- Active: 1908–1935
- Country: Canada
- Branch: Canadian Militia
- Type: Line cavalry
- Role: Cavalry
- Size: One regiment
- Part of: Non-Permanent Active Militia
- Garrison/HQ: Estevan, Saskatchewan
- Engagements: First World War
- Battle honours: See #Battle Honours

= Border Horse =

The Border Horse was a cavalry regiment of the Non-Permanent Active Militia of the Canadian Militia (now the Canadian Army).
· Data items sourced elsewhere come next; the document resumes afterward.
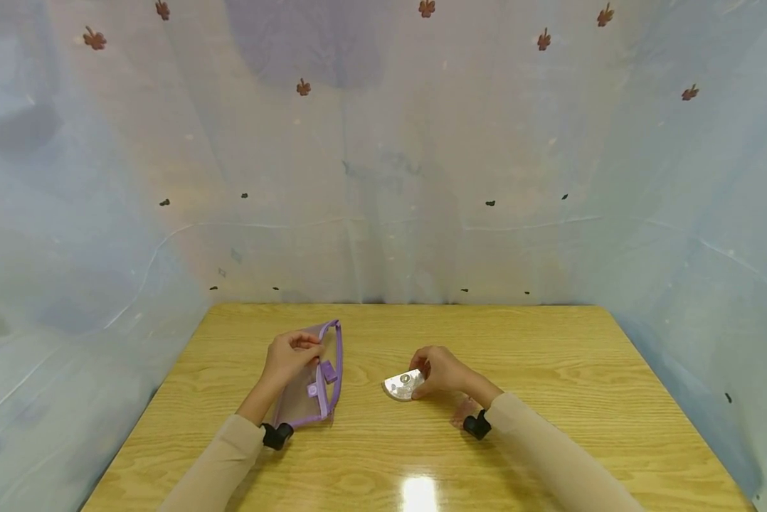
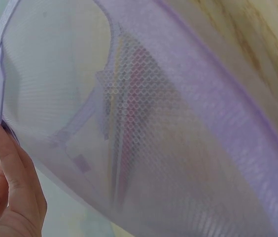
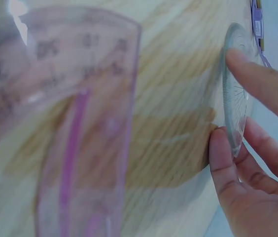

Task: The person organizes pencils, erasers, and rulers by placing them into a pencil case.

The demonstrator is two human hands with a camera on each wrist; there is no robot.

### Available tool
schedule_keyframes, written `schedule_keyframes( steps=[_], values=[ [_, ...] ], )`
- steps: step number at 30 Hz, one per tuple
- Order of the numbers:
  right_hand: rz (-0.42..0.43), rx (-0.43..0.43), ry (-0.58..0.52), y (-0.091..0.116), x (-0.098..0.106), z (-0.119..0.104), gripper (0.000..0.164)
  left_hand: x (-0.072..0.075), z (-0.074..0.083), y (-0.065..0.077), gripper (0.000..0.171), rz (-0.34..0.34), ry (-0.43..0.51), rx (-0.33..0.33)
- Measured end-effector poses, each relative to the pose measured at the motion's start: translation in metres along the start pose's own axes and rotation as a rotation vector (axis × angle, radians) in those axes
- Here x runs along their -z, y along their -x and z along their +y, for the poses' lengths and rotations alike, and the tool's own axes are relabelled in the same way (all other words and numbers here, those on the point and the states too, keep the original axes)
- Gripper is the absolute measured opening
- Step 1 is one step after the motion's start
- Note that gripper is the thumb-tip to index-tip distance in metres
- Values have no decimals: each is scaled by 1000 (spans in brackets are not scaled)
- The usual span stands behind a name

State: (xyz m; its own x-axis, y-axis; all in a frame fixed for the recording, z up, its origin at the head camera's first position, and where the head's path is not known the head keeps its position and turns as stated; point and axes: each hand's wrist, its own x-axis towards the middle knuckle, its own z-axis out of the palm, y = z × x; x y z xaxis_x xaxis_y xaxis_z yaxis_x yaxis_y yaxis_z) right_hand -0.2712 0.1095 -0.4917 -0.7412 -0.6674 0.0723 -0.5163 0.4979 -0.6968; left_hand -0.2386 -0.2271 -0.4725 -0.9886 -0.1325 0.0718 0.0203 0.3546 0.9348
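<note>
My left hand (image 1: pixel 289 361) pinches the top edge of a see-through mesh zip pouch (image 1: pixel 296 402) with purple trim, held partly upright on the left of the table with its mouth spread. Through the mesh in the left wrist view, long thin pinkish-red and yellowish items (image 2: pixel 131 103) show inside; their kind is blurred. Between thumb and fingers, my right hand (image 1: pixel 444 370) grips a clear protractor (image 1: pixel 398 387) above the table, right of the pouch. Under the right wrist is a pink see-through protractor (image 3: pixel 92 49) with printed numbers, partly hidden by the wrist in the head view.
The wood-grain table (image 1: pixel 524 341) spreads around both hands. A pale patterned curtain (image 1: pixel 383 156) hangs behind it and along both sides. Black wrist cameras (image 1: pixel 277 435) are strapped to both wrists.
</note>
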Motion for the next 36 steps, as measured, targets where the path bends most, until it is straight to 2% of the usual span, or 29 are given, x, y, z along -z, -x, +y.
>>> schedule_keyframes(
  steps=[6,17,27,32,36],
  values=[
    [2,3,6,-2,-1,2,39,1,1,0,15,3,-7,5],
    [-26,-2,-58,1,2,5,34,2,2,2,19,-3,0,8],
    [-31,-129,-214,2,6,7,14,2,2,1,17,12,-21,24],
    [-49,-130,-323,3,9,9,16,2,2,1,18,9,-21,22],
    [-52,-132,-356,3,11,9,17,2,3,1,19,8,-20,20]
  ],
)
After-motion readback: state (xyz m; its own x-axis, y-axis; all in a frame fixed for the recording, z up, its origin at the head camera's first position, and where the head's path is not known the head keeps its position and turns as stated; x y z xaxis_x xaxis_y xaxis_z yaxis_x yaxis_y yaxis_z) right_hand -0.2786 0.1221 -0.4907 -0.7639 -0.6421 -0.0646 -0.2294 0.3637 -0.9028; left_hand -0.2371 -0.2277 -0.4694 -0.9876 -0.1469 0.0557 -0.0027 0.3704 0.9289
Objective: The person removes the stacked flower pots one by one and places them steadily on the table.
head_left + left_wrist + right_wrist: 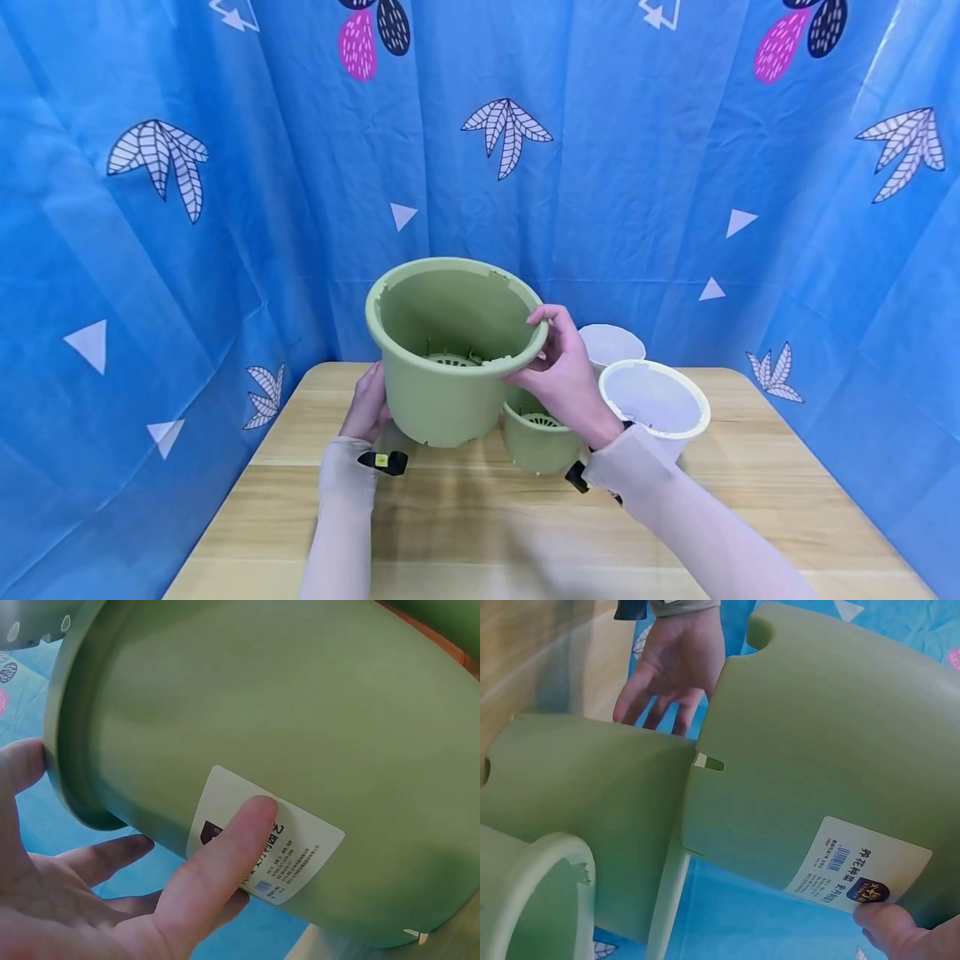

In 1935, the regiment was amalgamated with the 12th Manitoba Dragoons.

== Lineage ==

- Originated on 1 April 1908, in Estevan, Saskatchewan, as the 20th Mounted Rifles.
- Redesignated on 1 March 1910, as the 20th Border Horse.
- Redesignated on 15 March 1920, as The Border Horse.
- Amalgamated on 31 January 1935, with the 12th Manitoba Dragoons.

== Perpetuations ==

=== Great War ===

- 6th Battalion (Fort Garrys), CEF

== History ==

=== Early history ===
On 1 April 1908, the 20th Mounted Rifles was authorized. The regiment had its Headquarters at Estevan and squadrons at Estevan, Carnduff and Carlyle.

On 1 March 1910, the regiment was redesignated as the 20th Border Horse.

=== The Great War ===
On 6 August 1914, Details of the 20th Border Horse were placed on active service for local protective duties.

On 10 August 1914, the 6th Battalion (Fort Garrys), CEF, was authorized for service. Most of the recruits would come from detachments from at least six different cavalry militia regiments from across Western Canada: the 34th Fort Garry Horse, the 20th Border Horse, the 18th Manitoba Mounted Rifles, the 32nd Manitoba Horse, the 15th Canadian Light Horse from Alberta, and the 22nd Saskatchewan Light Horse. On 29 September 1914, the battalion embarked for Great Britain. On 20 January 1915, the battalion formed the nucleus of the Remount Depot. On 6 March 1915, the remainder of the battalion were absorbed by the Canadian Cavalry Depot, CEF, to provide reinforcements for the Canadian Corps in the field. On 5 April 1918, the 6th Battalion, CEF was disbanded.

=== 1920s-1930s ===
On 15 March 1920, as a result of the Otter Commission and the following post-war reorganization of the militia, the 20th Border Horse was Redesignated as The Border Horse.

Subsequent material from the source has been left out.